For the past 100 years, Like-Kind exchanges under Section 1031 of the Internal Revenue Code have allowed sellers of commercial properties to defer taxes when the proceeds from the sale are reinvested into new properties. This reinvestment tool has been a cornerstone of the U.S. commercial real estate market, generating economic benefits on every level that far exceed the amount of taxes deferred.

Every community in the nation, including here in Las Vegas, Reno and the rest of Nevada, have witnessed the closing of countless shopping malls, strip centers and restaurants because of the pandemic. The fallout continues in hotels and office buildings. Virtual meetings could potentially permanently replace significant business travel, and many people will work from home exclusively.

A substantial effort to repurpose these properties and redevelop commercial spaces will be required for the economy to regain its strength. Willing investors would be crippled without the ability to defer taxes and reinvest in commercial properties.

1031 exchanges provide fundamental liquidity to real estate, spur the redevelopment of distressed properties, finance the construction and renovation of multi-family and affordable housing and generate significant revenue for state and local governments through property taxes, transfer taxes and recording fees. And it is essential to stress that a 1031 exchange is a deferral, not an avoidance or elimination of tax, as taxes are paid over a 15-year window.

The Federation of Exchange Accommodators, the national organization of 1031 exchange companies, analyzed the data from seven companies in Nevada between 2015 to 2019 and found 6,827 properties involved in exchanges that generated $56.1 million in state and county transfer taxes and recording fees. This is just a portion of the market here, as there are many more companies that facilitate exchanges.

A 2017 macroeconomic study by Ernst &Young, recently updated, concluded that if section 1031 were limited or repealed, it would shrink GDP. The study further projected benefits from 1031 exchanges for 2021 and concluded that, on a national basis, these transactions will support 568,000 jobs, representing $27.5 billion in labor income and generating $5 billion in federal income taxes; generate $6 billion annually in federal taxes from foregone depreciation on replacement properties; generate $2.8 billion in state and local taxes; and add $55 billion to the GDP.

Just the $5 billion generated from the jobs in one year far exceeds the estimate in the 2021 Biden budget that says capping 1031 at $500,000 raises on average of $1.95 billion per year over 10 years. Why would anyone change section 1031? It doesn’t raise any money.

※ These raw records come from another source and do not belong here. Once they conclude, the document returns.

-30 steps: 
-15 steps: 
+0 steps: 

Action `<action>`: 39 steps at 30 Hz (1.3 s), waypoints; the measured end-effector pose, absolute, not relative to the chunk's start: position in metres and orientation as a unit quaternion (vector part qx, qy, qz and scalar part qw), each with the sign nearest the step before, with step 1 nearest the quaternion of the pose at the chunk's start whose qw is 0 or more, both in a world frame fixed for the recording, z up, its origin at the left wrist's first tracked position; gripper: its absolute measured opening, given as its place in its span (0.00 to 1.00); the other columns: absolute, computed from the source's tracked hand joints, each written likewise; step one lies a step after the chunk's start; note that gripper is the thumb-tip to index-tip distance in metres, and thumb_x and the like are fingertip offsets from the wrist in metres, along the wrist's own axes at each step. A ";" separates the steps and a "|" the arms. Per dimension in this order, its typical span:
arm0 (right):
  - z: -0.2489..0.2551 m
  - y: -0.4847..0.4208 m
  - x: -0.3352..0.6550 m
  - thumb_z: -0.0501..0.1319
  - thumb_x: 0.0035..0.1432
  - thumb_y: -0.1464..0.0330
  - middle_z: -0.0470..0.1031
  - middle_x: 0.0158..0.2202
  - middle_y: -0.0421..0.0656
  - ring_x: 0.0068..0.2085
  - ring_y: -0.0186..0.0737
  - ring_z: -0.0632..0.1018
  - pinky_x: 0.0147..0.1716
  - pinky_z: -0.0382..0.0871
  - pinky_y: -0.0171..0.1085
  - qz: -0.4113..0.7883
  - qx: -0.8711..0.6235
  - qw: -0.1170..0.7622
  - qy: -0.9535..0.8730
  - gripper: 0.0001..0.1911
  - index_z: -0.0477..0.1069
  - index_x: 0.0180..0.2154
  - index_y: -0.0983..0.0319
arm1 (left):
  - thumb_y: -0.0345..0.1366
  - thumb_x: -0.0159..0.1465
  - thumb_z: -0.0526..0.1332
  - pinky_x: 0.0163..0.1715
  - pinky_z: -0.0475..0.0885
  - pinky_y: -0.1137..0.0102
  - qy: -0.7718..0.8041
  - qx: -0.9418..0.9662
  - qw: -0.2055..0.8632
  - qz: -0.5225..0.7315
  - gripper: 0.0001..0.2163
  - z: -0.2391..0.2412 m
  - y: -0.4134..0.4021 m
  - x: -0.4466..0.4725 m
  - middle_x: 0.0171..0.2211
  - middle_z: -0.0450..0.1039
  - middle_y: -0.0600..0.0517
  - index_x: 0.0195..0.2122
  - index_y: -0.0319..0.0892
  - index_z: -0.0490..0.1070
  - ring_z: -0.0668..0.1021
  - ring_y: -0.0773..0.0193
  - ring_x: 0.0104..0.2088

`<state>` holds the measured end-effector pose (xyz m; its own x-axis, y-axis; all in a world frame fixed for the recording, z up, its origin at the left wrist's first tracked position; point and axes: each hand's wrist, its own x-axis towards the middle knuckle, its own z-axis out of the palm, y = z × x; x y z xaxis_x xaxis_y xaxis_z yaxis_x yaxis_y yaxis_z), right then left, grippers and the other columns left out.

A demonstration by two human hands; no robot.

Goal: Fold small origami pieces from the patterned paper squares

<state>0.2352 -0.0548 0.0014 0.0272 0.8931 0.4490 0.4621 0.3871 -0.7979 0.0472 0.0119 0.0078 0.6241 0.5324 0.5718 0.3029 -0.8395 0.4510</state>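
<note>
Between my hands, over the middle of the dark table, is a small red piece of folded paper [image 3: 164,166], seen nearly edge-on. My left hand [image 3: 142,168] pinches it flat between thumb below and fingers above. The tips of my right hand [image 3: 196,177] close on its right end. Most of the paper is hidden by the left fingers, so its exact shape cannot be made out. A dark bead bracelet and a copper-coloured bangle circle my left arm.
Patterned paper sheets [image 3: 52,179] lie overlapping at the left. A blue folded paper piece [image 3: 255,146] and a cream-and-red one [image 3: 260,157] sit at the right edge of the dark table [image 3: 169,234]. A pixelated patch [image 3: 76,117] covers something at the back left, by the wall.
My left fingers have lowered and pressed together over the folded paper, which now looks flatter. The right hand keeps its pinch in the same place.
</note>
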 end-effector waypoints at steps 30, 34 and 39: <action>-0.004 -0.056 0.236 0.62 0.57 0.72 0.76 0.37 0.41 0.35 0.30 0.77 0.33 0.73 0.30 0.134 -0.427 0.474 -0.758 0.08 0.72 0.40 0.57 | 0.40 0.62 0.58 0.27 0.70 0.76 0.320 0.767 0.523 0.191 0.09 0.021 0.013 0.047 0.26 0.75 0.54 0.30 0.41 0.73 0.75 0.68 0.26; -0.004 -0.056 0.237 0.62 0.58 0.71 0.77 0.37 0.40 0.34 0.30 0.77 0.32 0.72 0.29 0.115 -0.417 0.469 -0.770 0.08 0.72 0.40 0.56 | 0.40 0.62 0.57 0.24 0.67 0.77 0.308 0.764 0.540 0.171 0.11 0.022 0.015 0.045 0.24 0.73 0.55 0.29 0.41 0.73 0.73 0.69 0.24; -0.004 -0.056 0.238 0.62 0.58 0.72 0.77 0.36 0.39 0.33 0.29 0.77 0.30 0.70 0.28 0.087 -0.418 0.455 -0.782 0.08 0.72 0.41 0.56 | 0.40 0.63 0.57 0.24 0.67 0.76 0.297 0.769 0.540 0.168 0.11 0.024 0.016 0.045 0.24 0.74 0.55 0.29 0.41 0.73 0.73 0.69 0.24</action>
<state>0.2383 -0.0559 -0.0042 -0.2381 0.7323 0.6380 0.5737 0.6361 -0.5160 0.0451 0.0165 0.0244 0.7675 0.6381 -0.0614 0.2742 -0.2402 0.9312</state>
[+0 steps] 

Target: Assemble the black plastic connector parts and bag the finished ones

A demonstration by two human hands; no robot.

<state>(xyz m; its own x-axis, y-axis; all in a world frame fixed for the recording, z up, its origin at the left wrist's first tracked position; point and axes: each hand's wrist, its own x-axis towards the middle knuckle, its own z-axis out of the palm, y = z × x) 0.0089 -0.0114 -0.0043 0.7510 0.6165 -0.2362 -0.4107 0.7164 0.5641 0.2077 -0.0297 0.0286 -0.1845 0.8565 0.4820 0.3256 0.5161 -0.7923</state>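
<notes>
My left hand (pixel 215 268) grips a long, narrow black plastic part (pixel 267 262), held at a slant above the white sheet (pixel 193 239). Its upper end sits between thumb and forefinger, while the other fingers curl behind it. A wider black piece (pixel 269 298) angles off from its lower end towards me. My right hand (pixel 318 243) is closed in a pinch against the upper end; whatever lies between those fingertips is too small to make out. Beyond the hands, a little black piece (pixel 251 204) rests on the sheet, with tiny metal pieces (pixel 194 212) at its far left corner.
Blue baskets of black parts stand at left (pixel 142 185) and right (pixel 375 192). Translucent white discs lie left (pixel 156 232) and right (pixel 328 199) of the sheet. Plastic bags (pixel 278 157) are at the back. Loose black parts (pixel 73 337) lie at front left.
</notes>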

In addition, all of the capital gains get paid at the end of the investment in roughly a 15-year window. Eighty percent of the taxpayers do one 1031 and then sell in a taxable sale. It’s a win-win.

The resurgence of our economy will need to be generated from many sources, and the private sector must again play a significant role in the recovery. The best way to encourage improvements and strengthen this infrastructure stock is to keep section 1031 unchanged to encourage investment and most importantly, reinvestment in the real estate economy.

Kenneth N. Blomsterberg is senior managing director of investments for Marcus &Millichap in Reno. Daniel Wagner is senior vice president of government relations for The Inland Real Estate Group of Companies.